:: Task brief ::
Strip out the pictures and output each remaining line of the data word for word.

:: Data below ::
○ ○ ○ ○ ○
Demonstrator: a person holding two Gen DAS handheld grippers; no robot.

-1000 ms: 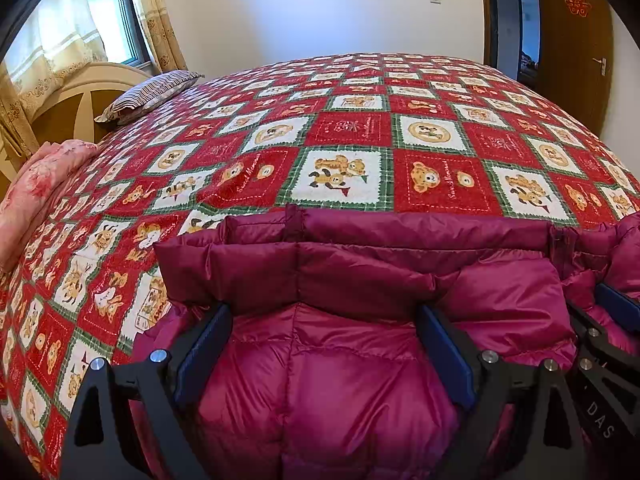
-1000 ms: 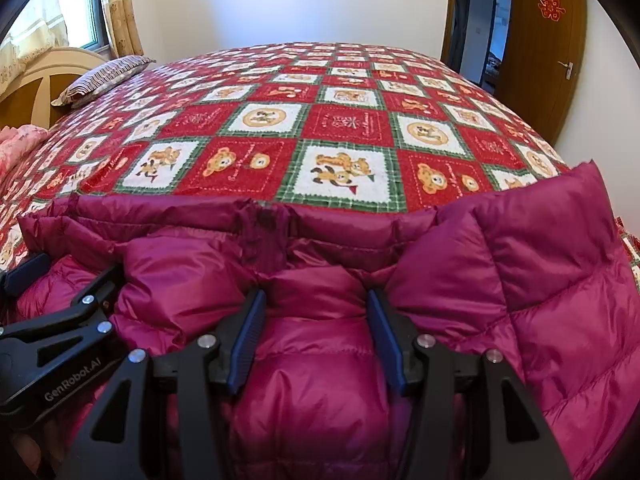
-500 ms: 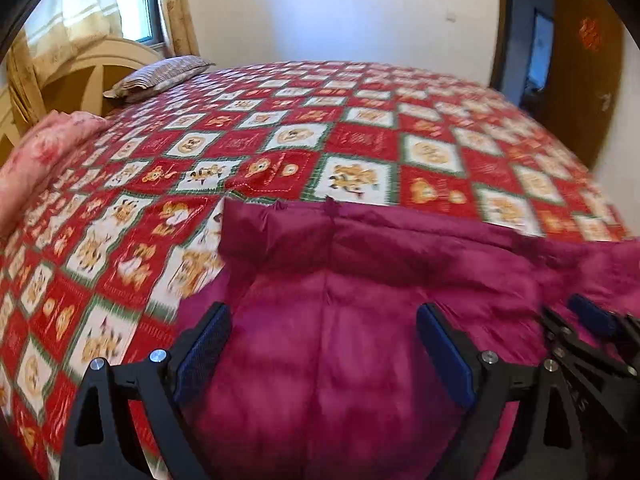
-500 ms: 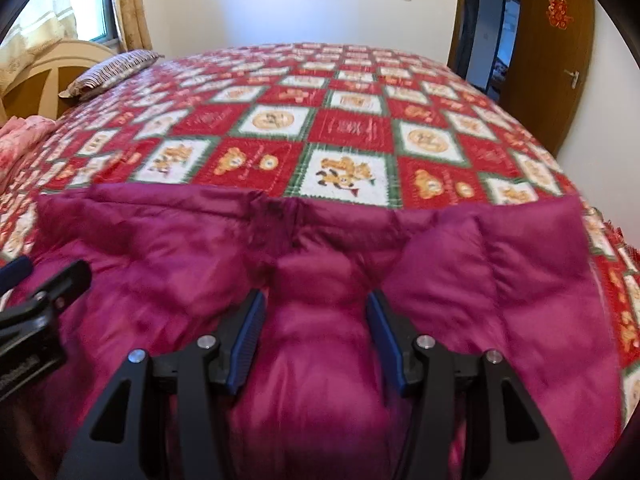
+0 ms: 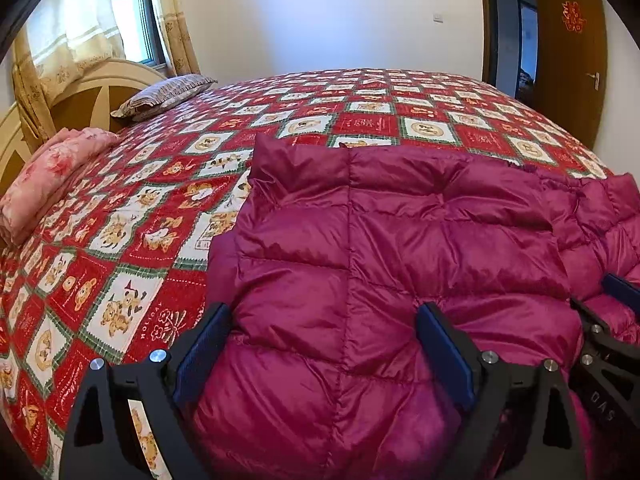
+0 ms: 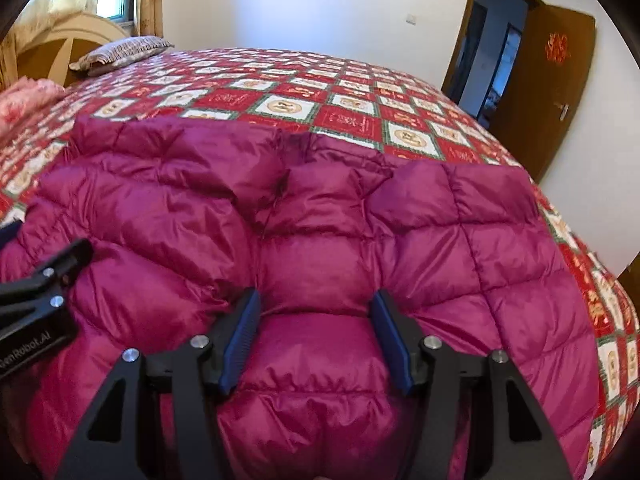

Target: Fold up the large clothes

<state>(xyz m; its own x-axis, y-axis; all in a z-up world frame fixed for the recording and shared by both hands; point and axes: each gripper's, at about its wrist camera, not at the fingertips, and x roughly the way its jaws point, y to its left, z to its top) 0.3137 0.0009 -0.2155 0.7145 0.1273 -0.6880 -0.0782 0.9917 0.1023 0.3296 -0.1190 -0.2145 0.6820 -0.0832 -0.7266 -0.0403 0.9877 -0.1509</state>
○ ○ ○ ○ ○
:: Output of the task ::
Demonstrator: a person holding two Gen DAS handheld grippers; no robot.

-1000 ms: 
-1000 ms: 
-500 ms: 
-500 ms: 
+0 ms: 
+0 ms: 

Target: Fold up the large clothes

<state>(xyz m; its own x-axis, y-axis; all in a z-up world frame fixed for the recording and shared by both hands; point and axes: each gripper's, at about its wrist camera, not at the fingertips, and x roughly the way its jaws point, y to its left, z to its top) 0.3137 0.0009 -0.2155 0.7145 0.1273 -0.6880 -0.0782 0.9917 0.1023 0.3296 -0.1190 -0.2145 0.6820 -0.0832 -0.7266 -0.0403 0.9877 -0.1509</state>

The exercise requires nothing more than what has been given.